_What needs to be done:_ Restate all data exactly. No images.

_Available data:_
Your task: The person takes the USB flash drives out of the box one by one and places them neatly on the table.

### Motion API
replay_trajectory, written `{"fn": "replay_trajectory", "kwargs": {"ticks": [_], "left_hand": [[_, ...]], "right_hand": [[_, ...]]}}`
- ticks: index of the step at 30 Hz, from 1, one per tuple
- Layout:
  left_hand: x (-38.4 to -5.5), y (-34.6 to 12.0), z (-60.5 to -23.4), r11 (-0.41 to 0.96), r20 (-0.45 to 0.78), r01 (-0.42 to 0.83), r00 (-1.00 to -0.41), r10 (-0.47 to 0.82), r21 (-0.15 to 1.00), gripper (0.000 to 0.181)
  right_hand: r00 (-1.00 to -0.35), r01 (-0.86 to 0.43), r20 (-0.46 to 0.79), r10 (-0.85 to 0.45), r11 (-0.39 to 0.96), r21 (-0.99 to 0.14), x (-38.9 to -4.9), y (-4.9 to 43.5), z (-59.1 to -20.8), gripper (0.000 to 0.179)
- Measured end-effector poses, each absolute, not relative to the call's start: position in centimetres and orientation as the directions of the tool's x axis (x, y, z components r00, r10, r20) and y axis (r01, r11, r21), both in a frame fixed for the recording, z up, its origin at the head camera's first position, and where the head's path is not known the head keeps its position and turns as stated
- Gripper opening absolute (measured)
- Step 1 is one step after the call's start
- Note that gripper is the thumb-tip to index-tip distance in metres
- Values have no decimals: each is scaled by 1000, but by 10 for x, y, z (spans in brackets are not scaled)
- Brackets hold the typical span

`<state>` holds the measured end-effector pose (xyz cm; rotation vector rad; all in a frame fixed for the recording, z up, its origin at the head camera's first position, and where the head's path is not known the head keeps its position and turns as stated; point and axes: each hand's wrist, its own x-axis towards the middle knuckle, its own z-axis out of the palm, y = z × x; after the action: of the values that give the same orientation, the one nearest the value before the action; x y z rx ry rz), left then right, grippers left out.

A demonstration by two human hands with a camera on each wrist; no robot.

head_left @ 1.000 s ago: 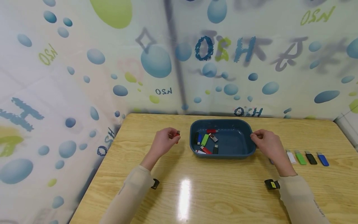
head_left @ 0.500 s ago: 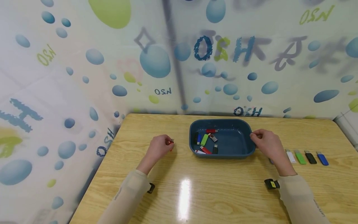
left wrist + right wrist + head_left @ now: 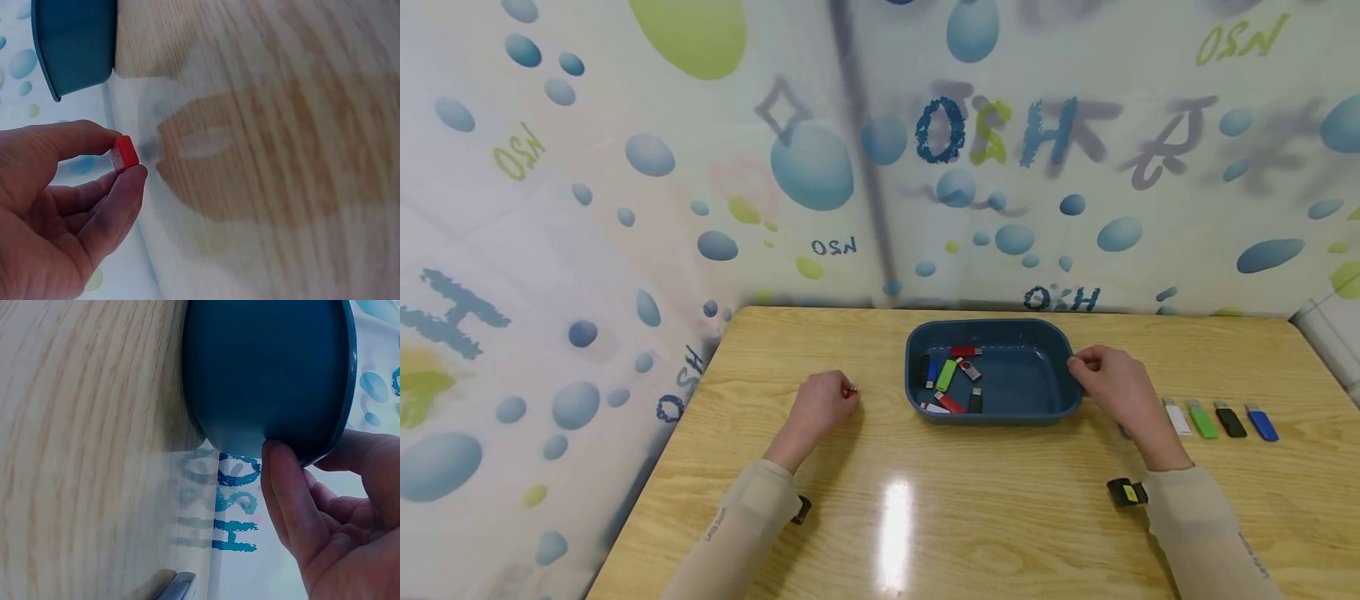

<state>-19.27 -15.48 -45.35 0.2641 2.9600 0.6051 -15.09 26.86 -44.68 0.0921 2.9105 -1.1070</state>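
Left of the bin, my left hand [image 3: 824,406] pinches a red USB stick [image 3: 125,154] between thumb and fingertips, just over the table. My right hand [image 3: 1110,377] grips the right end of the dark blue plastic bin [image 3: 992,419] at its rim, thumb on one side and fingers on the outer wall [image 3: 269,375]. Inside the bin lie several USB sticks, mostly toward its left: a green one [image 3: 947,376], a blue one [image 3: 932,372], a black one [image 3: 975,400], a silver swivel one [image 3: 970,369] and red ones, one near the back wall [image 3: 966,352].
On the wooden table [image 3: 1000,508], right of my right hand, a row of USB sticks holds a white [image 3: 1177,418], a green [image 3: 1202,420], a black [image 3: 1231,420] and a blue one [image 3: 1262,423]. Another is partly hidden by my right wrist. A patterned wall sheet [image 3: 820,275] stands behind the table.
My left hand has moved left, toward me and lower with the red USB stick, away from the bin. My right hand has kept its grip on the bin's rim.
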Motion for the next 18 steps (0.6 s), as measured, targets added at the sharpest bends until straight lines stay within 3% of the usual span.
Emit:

_Expected output:_
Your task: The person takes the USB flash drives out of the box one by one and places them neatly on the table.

### Motion API
replay_trajectory, written `{"fn": "replay_trajectory", "kwargs": {"ticks": [_], "left_hand": [[_, ...]], "right_hand": [[_, ...]]}}`
- ticks: index of the step at 30 Hz, from 1, one per tuple
- Layout:
  left_hand: x (-38.4 to -5.5), y (-34.6 to 12.0), z (-60.5 to -23.4), r11 (-0.41 to 0.96), r20 (-0.45 to 0.78), r01 (-0.42 to 0.83), r00 (-1.00 to -0.41), r10 (-0.47 to 0.82), r21 (-0.15 to 1.00), gripper (0.000 to 0.181)
  right_hand: r00 (-1.00 to -0.35), r01 (-0.86 to 0.43), r20 (-0.46 to 0.79), r10 (-0.85 to 0.45), r11 (-0.39 to 0.96), r21 (-0.99 to 0.14), x (-38.9 to -4.9), y (-4.9 to 43.5), z (-59.1 to -20.8), gripper (0.000 to 0.179)
- Measured end-effector poses, each absolute, not relative to the call's start: position in centimetres and orientation as the directions of the tool's x axis (x, y, z components r00, r10, r20) and y axis (r01, r11, r21), both in a frame fixed for the recording, z up, its origin at the head camera's first position, and where the head's path is not known the head keeps its position and turns as stated
- Gripper opening absolute (measured)
- Step 1 is one step after the call's start
- Note that gripper is the thumb-tip to index-tip distance in metres
- Values have no decimals: each is scaled by 1000, but by 10 for x, y, z (spans in brackets are not scaled)
- Brackets hold the typical span

`<state>` holds the measured end-effector pose (xyz cm; rotation vector rad; all in a frame fixed for the recording, z up, its origin at the head camera's first position, and where the head's path is not known the head keeps its position and turns as stated; point and axes: each hand's wrist, its own x-axis towards the middle knuckle, its own z-axis out of the palm, y = z × x; after the action: of the values that give the same orientation, the one nearest the value before the action; x y z rx ry rz), left then right, grippers left out.

A demonstration by two human hands with a camera on each wrist; no robot.

head_left @ 1.000 s ago: 
head_left @ 0.500 s ago: 
left wrist + right wrist + head_left @ now: 

<state>-19.27 -15.48 -45.35 0.2641 2.9600 0.6051 -15.09 26.86 -44.68 0.0921 2.9105 -1.1070</state>
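Left of the bin, my left hand [image 3: 824,406] pinches a red USB stick [image 3: 125,154] between thumb and fingertips, just over the table. My right hand [image 3: 1110,377] grips the right end of the dark blue plastic bin [image 3: 992,419] at its rim, thumb on one side and fingers on the outer wall [image 3: 269,375]. Inside the bin lie several USB sticks, mostly toward its left: a green one [image 3: 947,376], a blue one [image 3: 932,372], a black one [image 3: 975,400], a silver swivel one [image 3: 970,369] and red ones, one near the back wall [image 3: 966,352].
On the wooden table [image 3: 1000,508], right of my right hand, a row of USB sticks holds a white [image 3: 1177,418], a green [image 3: 1202,420], a black [image 3: 1231,420] and a blue one [image 3: 1262,423]. Another is partly hidden by my right wrist. A patterned wall sheet [image 3: 820,275] stands behind the table.
My left hand has moved left, toward me and lower with the red USB stick, away from the bin. My right hand has kept its grip on the bin's rim.
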Motion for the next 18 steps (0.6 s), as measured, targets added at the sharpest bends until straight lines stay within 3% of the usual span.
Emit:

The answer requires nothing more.